Edh prit la parole. Elle n’avait aucune gestuelle, se contentant de garder les mains jointes sur son giron, et sa voix de contralto demeurait très douce. Mais elle portait loin, et on y sentait affleurer l’acier, oui, et la bise hivernale.

« Entendez-moi et écoutez-moi, déclara-t-elle en tournant son regard vers l’étoile du soir, que vous soyez nés serfs ou seigneurs, dans la force de l’âge ou avec un pied dans la tombe, prêts à affronter l’autre monde ou redoutant son jugement. Oyez, oyez tous ! Quand la vie est perdue, il ne vous reste, à vous et à vos fils, que ce que l’on dira de vous. Un haut fait jamais ne sera oublié, il demeurera pour toujours dans l’esprit des hommes – alors que les couards n’auront que la nuit et le néant ! Et les dieux ne sourient pas aux traîtres, ils n’ont que colère pour les paresseux. Celui qui redoute le combat perdra sa liberté, il sera condamné à souffrir la faim et la misère, à voir ses enfants enchaînés et en proie à la honte. Ses femmes, vouées à finir catins, n’auront pas d’autre recours que les larmes. Voici en vérité les malheurs qui l’attendent.

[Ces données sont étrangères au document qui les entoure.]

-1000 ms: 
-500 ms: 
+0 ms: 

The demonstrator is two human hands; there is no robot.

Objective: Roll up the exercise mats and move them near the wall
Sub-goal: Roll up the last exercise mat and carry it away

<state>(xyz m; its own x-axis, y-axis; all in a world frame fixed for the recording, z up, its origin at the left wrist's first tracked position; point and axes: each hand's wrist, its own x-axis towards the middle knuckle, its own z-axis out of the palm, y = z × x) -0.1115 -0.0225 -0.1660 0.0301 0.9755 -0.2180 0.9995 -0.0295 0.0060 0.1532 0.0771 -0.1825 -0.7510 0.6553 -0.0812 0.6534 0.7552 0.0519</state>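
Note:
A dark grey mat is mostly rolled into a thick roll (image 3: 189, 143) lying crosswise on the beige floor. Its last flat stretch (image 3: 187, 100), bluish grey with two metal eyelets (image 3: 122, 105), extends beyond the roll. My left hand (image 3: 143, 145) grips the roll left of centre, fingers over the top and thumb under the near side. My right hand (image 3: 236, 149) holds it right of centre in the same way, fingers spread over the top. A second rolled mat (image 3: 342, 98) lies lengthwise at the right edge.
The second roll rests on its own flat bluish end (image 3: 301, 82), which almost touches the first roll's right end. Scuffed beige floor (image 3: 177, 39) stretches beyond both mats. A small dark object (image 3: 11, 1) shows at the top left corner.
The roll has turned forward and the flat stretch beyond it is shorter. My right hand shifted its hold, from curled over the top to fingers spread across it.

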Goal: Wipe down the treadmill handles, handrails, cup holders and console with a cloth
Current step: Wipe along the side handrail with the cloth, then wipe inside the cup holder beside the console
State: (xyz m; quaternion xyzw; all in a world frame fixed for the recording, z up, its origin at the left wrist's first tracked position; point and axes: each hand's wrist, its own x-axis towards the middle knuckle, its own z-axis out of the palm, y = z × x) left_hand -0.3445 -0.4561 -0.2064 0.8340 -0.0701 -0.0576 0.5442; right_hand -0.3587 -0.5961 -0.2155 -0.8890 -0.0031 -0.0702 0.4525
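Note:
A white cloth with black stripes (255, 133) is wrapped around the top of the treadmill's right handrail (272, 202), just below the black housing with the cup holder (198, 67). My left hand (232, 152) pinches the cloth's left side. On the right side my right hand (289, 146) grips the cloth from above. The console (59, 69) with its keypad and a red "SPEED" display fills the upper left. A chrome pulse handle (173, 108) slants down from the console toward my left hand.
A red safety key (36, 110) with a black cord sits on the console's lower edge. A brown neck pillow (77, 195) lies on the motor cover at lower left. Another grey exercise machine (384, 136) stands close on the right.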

Mieux vaut que les flammes dévorent sa demeure pendant qu’il fauche les ennemis comme à la moisson, jusqu’à ce qu’il tombe sans jamais avoir fléchi et accède enfin au ciel.

» Que retentissent les sabots dans les cieux ! Que les éclairs les déchirent comme des lances ! La terre tout entière gronde sa colère. Des vagues furieuses frappent les récifs. Nerthus ne peut en souffrir davantage. Habitée par un juste courroux, elle se prépare à frapper Rome, aidée par les dieux de la guerre, les loups et les corbeaux. »

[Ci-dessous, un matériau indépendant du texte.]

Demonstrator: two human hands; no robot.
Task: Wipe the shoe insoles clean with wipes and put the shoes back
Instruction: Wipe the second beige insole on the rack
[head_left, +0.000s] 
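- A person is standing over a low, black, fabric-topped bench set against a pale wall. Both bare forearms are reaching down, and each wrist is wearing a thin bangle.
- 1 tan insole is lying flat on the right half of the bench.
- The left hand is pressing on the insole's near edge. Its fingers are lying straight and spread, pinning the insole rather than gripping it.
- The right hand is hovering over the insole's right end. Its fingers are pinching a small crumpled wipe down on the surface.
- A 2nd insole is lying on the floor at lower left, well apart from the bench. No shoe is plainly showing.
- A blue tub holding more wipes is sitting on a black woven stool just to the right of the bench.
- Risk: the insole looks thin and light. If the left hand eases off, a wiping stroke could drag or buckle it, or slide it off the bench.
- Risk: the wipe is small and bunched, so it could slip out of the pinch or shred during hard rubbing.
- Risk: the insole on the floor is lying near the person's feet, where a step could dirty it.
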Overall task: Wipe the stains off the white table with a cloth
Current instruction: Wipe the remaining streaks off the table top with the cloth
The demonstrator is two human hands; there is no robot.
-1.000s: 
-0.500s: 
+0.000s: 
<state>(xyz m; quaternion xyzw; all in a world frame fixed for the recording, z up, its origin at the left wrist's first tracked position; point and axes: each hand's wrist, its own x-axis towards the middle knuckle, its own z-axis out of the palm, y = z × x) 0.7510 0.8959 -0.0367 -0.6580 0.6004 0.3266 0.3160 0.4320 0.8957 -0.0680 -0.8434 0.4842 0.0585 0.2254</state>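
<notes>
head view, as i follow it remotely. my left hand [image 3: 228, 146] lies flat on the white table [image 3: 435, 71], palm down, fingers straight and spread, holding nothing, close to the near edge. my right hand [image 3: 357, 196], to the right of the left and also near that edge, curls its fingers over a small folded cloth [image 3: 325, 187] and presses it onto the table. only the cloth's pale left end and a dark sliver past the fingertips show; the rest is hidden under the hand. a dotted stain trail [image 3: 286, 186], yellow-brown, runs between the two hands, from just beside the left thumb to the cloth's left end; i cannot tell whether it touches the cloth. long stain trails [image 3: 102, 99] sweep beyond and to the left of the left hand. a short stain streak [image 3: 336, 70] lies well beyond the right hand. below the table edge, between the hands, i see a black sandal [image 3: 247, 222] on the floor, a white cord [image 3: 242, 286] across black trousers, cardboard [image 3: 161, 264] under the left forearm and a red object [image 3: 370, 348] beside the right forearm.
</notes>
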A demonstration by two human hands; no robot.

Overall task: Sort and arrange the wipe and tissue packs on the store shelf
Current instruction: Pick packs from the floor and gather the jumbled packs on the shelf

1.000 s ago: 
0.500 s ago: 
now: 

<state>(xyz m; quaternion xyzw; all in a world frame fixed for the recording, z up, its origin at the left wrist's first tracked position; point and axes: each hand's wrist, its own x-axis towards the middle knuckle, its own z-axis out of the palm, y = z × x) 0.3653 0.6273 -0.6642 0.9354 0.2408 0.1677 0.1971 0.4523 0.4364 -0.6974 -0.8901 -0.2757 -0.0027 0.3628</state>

Elle rappela à ces hommes les humiliations qu’ils avaient subies, les tributs qu’ils avaient versés, les morts qu’ils n’avaient pu venger. D’une voix glaciale, elle reprocha aux Tenctères de s’être inclinés devant les envahisseurs, d’avoir repoussé leurs frères qui avaient imploré leur aide. Certes, ils n’avaient pas eu le choix, du moins apparemment ; mais, en fait, ils avaient choisi l’infamie. Ils auraient beau se livrer à des massacres dans leurs sanctuaires, jamais leurs offrandes ne leur rendraient leur honneur. Le prix de leur infamie serait un éternel chagrin. Et Rome saurait le leur faire payer.

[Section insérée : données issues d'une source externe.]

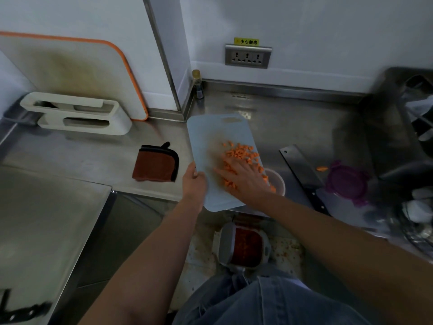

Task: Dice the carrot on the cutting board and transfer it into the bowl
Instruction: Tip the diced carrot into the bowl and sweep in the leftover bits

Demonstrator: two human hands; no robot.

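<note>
Now, bowl (278,181) w/ carrot dice (273,188), bin (225,245) below

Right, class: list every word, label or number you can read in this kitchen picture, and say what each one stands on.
"小心触电": on the yellow warning sticker stuck just above the triple power socket.
Nothing else is readable: the small bottle in the corner shows no legible label, and no other text shows.

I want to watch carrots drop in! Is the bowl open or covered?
Open: no lid on the bowl; the purple lid lies apart on the counter.
</note>
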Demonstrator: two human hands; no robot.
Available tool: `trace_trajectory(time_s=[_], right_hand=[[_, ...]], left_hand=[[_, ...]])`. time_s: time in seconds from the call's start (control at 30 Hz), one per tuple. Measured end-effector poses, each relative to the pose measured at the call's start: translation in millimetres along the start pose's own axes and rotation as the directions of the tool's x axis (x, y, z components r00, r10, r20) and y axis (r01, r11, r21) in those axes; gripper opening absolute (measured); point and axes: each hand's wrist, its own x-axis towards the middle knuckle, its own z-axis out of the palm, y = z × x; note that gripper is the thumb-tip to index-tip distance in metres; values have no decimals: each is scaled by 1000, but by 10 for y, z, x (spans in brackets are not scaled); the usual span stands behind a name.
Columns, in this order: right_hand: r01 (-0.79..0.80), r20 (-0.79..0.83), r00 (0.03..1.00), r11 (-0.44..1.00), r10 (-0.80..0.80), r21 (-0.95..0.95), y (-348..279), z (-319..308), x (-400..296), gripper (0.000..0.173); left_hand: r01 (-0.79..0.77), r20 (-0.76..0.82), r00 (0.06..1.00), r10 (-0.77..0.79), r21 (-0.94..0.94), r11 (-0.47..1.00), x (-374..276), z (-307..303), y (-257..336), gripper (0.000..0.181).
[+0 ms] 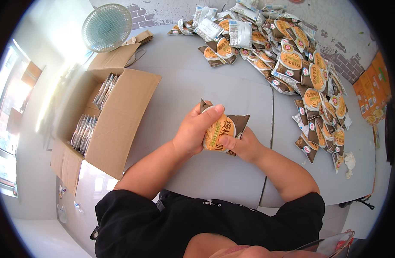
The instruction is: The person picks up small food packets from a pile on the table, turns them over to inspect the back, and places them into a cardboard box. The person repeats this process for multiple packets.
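Note:
Between both hands, above the middle of the grey table (204,174), is a soft brown-and-orange printed milk pouch (215,129). My left hand (192,129) grips its left side, thumb across the upper part of the front. My right hand (247,145) holds it from the lower right, thumb pressed on the front. The fingers behind the pouch are hidden. To the left stands an open cardboard box (123,122) with pouches (84,133) packed on edge in a row and a second group (105,90) further back.
A large heap of similar pouches (289,61) spreads along the table's back and right side, some with white backs up. A round fan (107,27) stands behind the box. Crumpled white tissue (349,163) lies at the right. An orange printed carton (373,93) is beyond the right edge.

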Motion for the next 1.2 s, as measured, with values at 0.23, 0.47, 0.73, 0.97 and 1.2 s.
trace_trajectory(time_s=[0.23, 0.47, 0.73, 0.97, 1.2], right_hand=[[-246, -64, 964, 959, 257, 137, 23, -171, 114, 49], [-39, -137, 989, 997, 47, 60, -2, -107, 92, 35], [162, -478, 865, 987, -153, -23, -49, -87, 130, 27], [211, 16, 749, 216, -662, -954, 1, -257, 179, 30], [371, 147, 719, 196, -679, -907, -29, -105, 130, 50]], left_hand=[[68, -71, 995, -69, -14, 998, 110, -121, -74, 25], [38, -76, 997, -35, 39, 999, 146, -103, -105, 26], [-368, -152, 774, 614, 681, 633, 237, -265, -135, 42], [-131, -14, 990, 143, 321, 938, 129, -120, -173, 44], [-123, -108, 987, 119, -27, 992, 199, -210, -104, 36]])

Mais un nouveau jour se lèverait. Que tous soient prêts lorsque viendrait cette aurore rouge.

Par la suite, en étudiant l’enregistrement audiovisuel qu’ils avaient réalisé, Everard et Floris retrouvèrent un écho de la fascination qui les avait saisis. Tous deux avaient été aussi bouleversés, humiliés, exaltés que les guerriers, qui avaient ponctué la fin du discours d’Edh en brandissant leurs épées, la saluant comme elle regagnait la demeure royale. « Elle est totalement convaincue par son propos, commenta Floris.

— Et bien plus que cela, répliqua Everard. Elle est douée d’un talent, d’un pouvoir… on trouve chez chaque grand chef cette part de mystère, cette dimension surhumaine… Mais je me demande si le flot des événements ne l’aide pas un peu.

— Elle va maintenant aller au nord, chez les Bructères, ou elle choisira de s’établir. Ensuite…»

Quant aux Ampsivariens, ils poursuivirent leur errance, tantôt trouvant un éphémère refuge, tantôt se faisant chasser plus loin, et pour finir, ainsi que l’écrit Tacite : « les hommes jeunes et armés périrent par le fer, loin du sol natal ; le reste fut partagé comme une proie[7] ».